Behold, a National and Rational Conversation on Health Care
Republican strategists and their media rabble-rousers cleverly thought they could dispatch their shock troops this month and kill health reform once and for all.
Instead, they're on the verge of generating what they've been desperate to avoid -- an urgent, national, rational conversation on how to make the health-care system fairer and more affordable.
To be sure, many details of health reform are still to be ironed out. But in the end, what is likely to emerge from this conversation is a health system that looks more like what President Obama has in mind than what Republicans have been peddling these past 15 years without any visible signs of success.
At his town hall meeting Tuesday in Portsmouth, N.H., Obama reminded us of the deft political touch and mastery of policy details that won him the presidency. He and the good citizens of southern New Hampshire have set the standard against which other politicians and citizens will be judged.
Here at The Post, we have our own ongoing town hall meeting on the health reform issue -- online and in print -- that also demonstrates how it is possible to disagree about health reform without being disagreeable. In that spirit, I'd like to call attention to three columns by friends and colleagues that appeared over the past week.
Charles Krauthammer weighed in with a two-point plan for health reform that was certainly refreshing in its brevity and simplicity. Charles is not a man to be trifled with on any issue, but particularly on health care, inasmuch as he was trained as a doctor before turning to the higher calling of journalism. His diagnosis of what ails the U.S. health-care system, however, seems stubbornly incomplete.
Yes, the fear of malpractice suits causes many doctors to practice defensive medicine, but its impact on the cost of care is greatly exaggerated. Krauthammer, like many malpractice critics, relies on an article in the New England Journal of Medicine that is based primarily on a survey of doctors in Massachusetts. Subsequent studies, along with the experience of states that have capped punitive damage awards, suggest that the impact of malpractice awards on overall health spending is nowhere near the 25 percent that doctors like to claim.
That said, there are good political as well as policy reasons why malpractice reform should be part of health reform. But Charles loses me when he proposes that instead of relying on judges and juries, decisions about whether an error was made and whether a doctor should be sanctioned should be made by other doctors. These are the same professionals whose record in refusing to discipline their own is virtually unblemished.
Krauthammer's other observation is that most problems with the health-care system would be solved if people bought their health insurance on the open market rather than getting it at work, where it is subsidized by employers and federal tax breaks. It is certainly true that if we were starting from scratch, nobody today would suggest an employer-based system. But now that we have it, there is precious little evidence that either employers or workers are eager to scrap it. Nor does experience suggest that a largely unregulated market for individual insurance would provide greater choice or affordability. In fact, the evidence suggests just the opposite.
Also weighing in this week was Robert Samuelson, who takes a back seat to no American when it comes to worrying about big government and big deficits. Unlike Krauthammer, "Sam" correctly identifies fee-for-service medicine as the big culprit in the driving up health-care costs. And, like Obama, he sees the solution in bundled payments to hospitals and coordinated care networks of doctors that would take responsibility for all their patients' medical needs in return for fixed annual payments.
Samuelson's beef with Obama is that the president prefers to introduce these reforms over time, through pilot projects and open competition, instead of immediately restructuring the Medicare and Medicaid systems to incorporate these ideas. Where Sam senses the lack of courage, however, others might see the astute political judgment of a president who sees the folly of using grandma as the cutting edge of a bold national experiment aimed at redefining the doctor-patient relationship and dramatically altering the way health care is delivered.

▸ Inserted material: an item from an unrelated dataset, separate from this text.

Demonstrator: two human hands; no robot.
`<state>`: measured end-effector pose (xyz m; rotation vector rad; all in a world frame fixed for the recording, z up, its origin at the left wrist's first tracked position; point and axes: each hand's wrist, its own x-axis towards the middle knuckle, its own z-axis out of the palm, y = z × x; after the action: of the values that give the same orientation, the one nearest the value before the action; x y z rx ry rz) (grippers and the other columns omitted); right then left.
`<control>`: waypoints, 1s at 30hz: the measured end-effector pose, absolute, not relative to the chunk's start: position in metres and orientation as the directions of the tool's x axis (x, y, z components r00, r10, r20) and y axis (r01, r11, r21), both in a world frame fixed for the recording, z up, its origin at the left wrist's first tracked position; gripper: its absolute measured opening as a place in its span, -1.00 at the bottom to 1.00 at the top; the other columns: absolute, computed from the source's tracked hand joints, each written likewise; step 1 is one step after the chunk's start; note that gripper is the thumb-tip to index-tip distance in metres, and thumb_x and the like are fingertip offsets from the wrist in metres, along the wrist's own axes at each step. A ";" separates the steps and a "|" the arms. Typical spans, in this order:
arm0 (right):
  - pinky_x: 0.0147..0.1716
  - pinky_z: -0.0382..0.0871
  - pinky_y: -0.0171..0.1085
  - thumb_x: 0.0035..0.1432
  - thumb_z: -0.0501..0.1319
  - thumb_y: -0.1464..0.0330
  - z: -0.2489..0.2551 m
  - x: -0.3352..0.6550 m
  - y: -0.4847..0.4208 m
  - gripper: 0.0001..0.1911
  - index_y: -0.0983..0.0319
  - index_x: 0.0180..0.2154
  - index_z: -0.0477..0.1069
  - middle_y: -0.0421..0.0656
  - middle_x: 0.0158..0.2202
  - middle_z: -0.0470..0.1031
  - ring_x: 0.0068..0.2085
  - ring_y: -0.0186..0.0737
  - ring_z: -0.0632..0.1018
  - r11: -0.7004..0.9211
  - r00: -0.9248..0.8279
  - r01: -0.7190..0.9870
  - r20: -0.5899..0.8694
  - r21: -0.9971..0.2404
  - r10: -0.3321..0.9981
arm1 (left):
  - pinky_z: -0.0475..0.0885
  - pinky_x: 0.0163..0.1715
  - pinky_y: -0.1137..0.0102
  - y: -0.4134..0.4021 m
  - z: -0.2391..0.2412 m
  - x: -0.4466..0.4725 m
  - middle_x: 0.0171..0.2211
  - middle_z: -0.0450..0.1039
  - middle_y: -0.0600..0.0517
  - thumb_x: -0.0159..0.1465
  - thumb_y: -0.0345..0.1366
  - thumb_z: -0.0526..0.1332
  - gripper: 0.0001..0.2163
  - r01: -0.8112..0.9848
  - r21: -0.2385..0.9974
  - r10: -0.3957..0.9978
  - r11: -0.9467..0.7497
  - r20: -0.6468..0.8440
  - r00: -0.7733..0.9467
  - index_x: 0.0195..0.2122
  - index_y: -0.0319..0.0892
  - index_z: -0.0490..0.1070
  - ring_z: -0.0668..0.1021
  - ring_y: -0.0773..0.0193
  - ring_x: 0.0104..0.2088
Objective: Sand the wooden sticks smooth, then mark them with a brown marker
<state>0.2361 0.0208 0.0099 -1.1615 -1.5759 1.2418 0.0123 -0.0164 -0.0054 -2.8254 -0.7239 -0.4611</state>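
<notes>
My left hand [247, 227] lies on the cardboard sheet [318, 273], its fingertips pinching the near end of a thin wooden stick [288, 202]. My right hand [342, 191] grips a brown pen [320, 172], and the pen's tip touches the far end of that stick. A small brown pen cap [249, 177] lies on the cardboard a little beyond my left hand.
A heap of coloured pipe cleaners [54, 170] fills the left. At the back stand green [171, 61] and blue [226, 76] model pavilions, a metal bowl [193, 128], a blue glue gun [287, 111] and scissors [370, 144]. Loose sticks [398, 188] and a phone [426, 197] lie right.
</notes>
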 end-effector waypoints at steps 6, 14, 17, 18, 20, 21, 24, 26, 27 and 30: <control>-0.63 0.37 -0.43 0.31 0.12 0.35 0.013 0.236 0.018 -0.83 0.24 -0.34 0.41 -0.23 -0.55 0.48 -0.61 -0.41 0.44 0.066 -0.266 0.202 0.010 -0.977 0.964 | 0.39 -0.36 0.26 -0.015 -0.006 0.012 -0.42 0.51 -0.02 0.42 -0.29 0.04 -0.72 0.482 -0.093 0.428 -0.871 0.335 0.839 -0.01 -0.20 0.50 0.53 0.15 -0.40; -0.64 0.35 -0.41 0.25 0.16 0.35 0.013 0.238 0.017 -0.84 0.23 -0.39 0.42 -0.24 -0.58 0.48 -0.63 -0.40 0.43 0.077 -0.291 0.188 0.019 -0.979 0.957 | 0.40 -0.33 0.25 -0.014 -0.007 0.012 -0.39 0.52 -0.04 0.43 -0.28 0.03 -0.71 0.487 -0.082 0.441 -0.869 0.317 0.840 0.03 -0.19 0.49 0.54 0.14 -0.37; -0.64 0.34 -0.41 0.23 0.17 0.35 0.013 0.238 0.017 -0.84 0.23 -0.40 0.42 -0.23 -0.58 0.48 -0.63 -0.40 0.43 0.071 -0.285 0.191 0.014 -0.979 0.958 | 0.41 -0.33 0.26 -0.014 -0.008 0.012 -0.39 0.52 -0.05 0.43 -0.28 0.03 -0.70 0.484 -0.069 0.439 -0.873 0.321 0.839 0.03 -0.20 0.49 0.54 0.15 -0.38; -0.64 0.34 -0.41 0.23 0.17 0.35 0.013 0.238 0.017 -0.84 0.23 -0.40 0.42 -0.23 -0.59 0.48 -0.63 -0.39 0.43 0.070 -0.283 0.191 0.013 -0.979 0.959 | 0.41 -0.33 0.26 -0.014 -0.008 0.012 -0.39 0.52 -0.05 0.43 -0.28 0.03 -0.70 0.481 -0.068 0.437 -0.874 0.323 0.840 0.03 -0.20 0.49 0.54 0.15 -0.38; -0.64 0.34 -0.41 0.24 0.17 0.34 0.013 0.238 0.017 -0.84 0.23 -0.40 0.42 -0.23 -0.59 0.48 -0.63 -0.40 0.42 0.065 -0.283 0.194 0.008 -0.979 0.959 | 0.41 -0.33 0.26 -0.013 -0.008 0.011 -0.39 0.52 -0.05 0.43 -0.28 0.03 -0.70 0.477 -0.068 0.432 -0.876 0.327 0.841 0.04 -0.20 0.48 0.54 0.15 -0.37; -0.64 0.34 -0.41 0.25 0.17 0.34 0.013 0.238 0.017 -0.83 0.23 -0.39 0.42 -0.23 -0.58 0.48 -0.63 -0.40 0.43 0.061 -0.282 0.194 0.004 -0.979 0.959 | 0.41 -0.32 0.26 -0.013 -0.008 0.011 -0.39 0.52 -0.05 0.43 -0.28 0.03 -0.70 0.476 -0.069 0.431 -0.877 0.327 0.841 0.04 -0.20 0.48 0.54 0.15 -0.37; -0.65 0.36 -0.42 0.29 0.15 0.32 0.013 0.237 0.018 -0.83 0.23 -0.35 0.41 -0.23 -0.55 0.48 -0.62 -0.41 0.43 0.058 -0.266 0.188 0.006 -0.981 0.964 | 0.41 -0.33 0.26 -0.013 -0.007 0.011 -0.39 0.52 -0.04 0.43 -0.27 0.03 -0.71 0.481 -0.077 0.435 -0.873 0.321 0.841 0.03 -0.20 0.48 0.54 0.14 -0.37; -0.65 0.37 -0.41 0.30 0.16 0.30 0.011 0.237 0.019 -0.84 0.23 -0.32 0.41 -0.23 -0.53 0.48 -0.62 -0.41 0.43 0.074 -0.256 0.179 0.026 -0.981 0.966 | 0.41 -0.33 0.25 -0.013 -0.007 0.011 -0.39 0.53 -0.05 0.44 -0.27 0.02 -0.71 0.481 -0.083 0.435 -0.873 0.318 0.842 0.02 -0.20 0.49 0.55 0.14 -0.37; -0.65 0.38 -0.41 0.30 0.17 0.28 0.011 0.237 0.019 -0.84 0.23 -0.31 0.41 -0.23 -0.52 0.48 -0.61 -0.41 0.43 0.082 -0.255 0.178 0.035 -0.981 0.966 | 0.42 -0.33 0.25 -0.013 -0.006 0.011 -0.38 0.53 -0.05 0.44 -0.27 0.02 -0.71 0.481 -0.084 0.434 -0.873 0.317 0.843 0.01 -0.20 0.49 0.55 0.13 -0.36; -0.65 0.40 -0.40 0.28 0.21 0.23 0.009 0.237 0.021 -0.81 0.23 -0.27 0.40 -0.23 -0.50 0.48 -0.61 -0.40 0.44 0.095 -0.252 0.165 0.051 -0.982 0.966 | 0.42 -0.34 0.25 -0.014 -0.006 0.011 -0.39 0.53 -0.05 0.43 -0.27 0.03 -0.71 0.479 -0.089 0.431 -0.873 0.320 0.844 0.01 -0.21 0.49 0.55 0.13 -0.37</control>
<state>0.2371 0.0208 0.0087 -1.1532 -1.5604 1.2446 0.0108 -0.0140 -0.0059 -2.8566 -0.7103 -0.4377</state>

What I liked about Gene Robinson's most recent column was its candor in reminding us that there's no way to cut the growth of medical spending without cutting the growth of medical services. But Gene too easily makes the leap from there to saying that the only way to cut back on unnecessary care is to force such decisions on doctors and their patients.
In fact, there is now a growing body of evidence that when doctors and patients are presented with solid evidence by other health professionals about what works and what doesn't, they tend to make the right medical decisions without having to be cajoled or threatened. The problem today is that, too often, the reliable evidence doesn't exist, the doctor doesn't know about it, or it isn't presented to patients in a way they can understand and digest.
What that means is that there are huge savings -- literally hundreds of billions of dollars a year -- that can be realized before we reach the point at which we have to make those gut-wrenching decisions about when to pull the plug on Aunt Sylvia or how to ration care in ways that most Americans would find unacceptable. The evidence from other countries is that, with U.S. health spending running at more than $2 trillion every year, we can buy all the health care we really need and still have some left over.